Yes, you're not confused, it is crazy that companies with raving profits are dumping employees, and it is heartless.
What defines the beginning of the end of the 20th century and the beginning of the 21st is wild speculation on everything. They wildly speculated on the tech bubble, housing, oil prices, and credit.
Now, they're overspeculating (overreacting) yet again, this time on a potentially sour 2009. However, it is only going to be a sad 2009 because of how they're acting.
Knee jerk reactions got us into this mess, it is like quicksand to keep speculating like a madhatter and freaking out over everything.
Welcome to the Great Depression part deux, caused yet again by your own panic. The first long & great depressions was caused by overspeculation in the railround companies, gold, and 48% tariffs on all imports (an example of governments freaking out). All of which led to the same self-bleeding that is happening now.
History repeats itself, and you're still all morons this time around even with all your technology and ingenuity. You can't even help yourself, why help anyone else.
Stabbing Westward - Save yourself
You cannot save me, You can't even save yourself.
I cannot save you...I can't even save myself.
Save yourself, So just save yourself.
Well then it's a pity that the majority of the economists that appear on mass-media to enlighten us with their opinions are of the bullshit armchair types.
Advanced enconomics may win Nobel Prizes, but it seems that those running the actual show prefer the bullshitters when making their decisions.
Do the words "Smoot-Hawley" mean anything to you?
Do the words "trade balance" mean anything to you? Before cheerleading what you learned one day in Econ 101 about "free trade", you might want to check the footnotes (unless, as often happens, your text was such a blatant propaganda piece that it omitted them). The footnote should point out that even the theoretical advantages of free trade only occur if trade is balanced (oops, did you forget that detail?). Another footnote should point out that severe, sustained trade imbalances lead to financial crises. Ever heard of the Asian Crisis of the late 1990's? Caused by trade imbalances.
"It's like claiming that if we forced all the Mexicans to go home, that Americans would take the fruit-picking jobs."
If it were more affordable to live on a piece of property big enough, in a good climate that can support citrus trees, more Americans might pick their own fruit. Excuse me while I go out and grab some oranges off my tree, I need to make some marmalade.
-fb Everything not expressly forbidden is now mandatory.
And here I am looking for a job at IBM, Intel, Sun, . . . . Maybe I should take the in-laws up on their offer to let their son-in-law with a CS PhD live in the basement for a few years.
> IBM is at a 20 year high for employment; the highest since it dropped 150k workers in the 90's.
Yes, but where? We've done a huge amount of hiring in India, Argentina, and Brazil, and have been laying off US employees left and right.

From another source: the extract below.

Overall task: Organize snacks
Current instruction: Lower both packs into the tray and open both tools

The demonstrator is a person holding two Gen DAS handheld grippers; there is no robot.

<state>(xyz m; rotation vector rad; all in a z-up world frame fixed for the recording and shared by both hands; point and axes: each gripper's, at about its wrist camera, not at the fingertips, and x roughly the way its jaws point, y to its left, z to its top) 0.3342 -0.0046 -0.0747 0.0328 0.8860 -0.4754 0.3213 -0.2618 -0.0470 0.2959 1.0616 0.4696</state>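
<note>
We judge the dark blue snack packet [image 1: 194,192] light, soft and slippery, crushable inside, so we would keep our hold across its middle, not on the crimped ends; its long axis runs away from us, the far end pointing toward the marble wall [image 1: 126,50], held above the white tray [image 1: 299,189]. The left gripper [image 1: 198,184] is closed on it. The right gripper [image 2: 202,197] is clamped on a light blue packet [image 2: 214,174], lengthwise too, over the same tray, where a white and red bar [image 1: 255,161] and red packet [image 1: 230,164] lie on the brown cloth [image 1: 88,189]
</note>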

We are absolutely cut to the bone in the US, and have been mildly dysfunctional for the last couple years as a result. Every time you try to get anything done, people have either been laid off or reorg'ed to death, and no one knows who to talk to anymore. Last year I was reorg'ed four times, and I can't even tell you who I report to beyond my first-line manager (seriously - I don't know off-hand).
I don't know what kind of crack I was on, but I suspect it was decaf.
Uhh, if the government pays a salary of $100,000 and then collects $30,000 in taxes, you can't say that not paying the salary is a loss of $30,000 in taxes. It's a gain of $70,000 via not paying the salary to begin with.
You're not creating wealth by taking the $100,000 from other people as taxes and then giving it to the worker. Claiming his spending represents a positive economic activity is kind of silly, since the money was already taken from other people.
Repeat after me: government does not create wealth. Even if it makes some men wealthy.
Government can only create wealth if it gets into the business of making & selling something, which is generally a bad idea for all kinds of reasons, e.g., socialism doesn't work.
Yeah right. Im sure thats true a certain percentage of the time but the scenario "why pay someone 80k when we can get a slave for 24k" plays itself out too.
The problem with H1-Bs is that both of you are right. You're giving two extreme sides of a continuous spectrum of arguments. Increasing supply of labor with constant demand will lower equilibrium price, so yes you can get wage slaves. Likewise, decreasing supply will raise price, so you'll get Americans demanding $10/hr to tend fields.
Neither of these scenarios are wrong, it's a comparatively simple market situation. But the government is going to have to clarify what it means by "no available person" to fill a job. At what price? It's the law that's out of touch with economics.
Is it damn near impossible to get a job? Are the job listings on Monster, etc. really empty? My experience suggests not. Unemployment is higher than it has been in a long time, but it is still less than what is normal for Europe.
It's just another recession, man. Don't buy the media panic. Fear is their business model.
A slashdotter who didn't build his own computer is like a Jedi who didn't build his own lightsaber.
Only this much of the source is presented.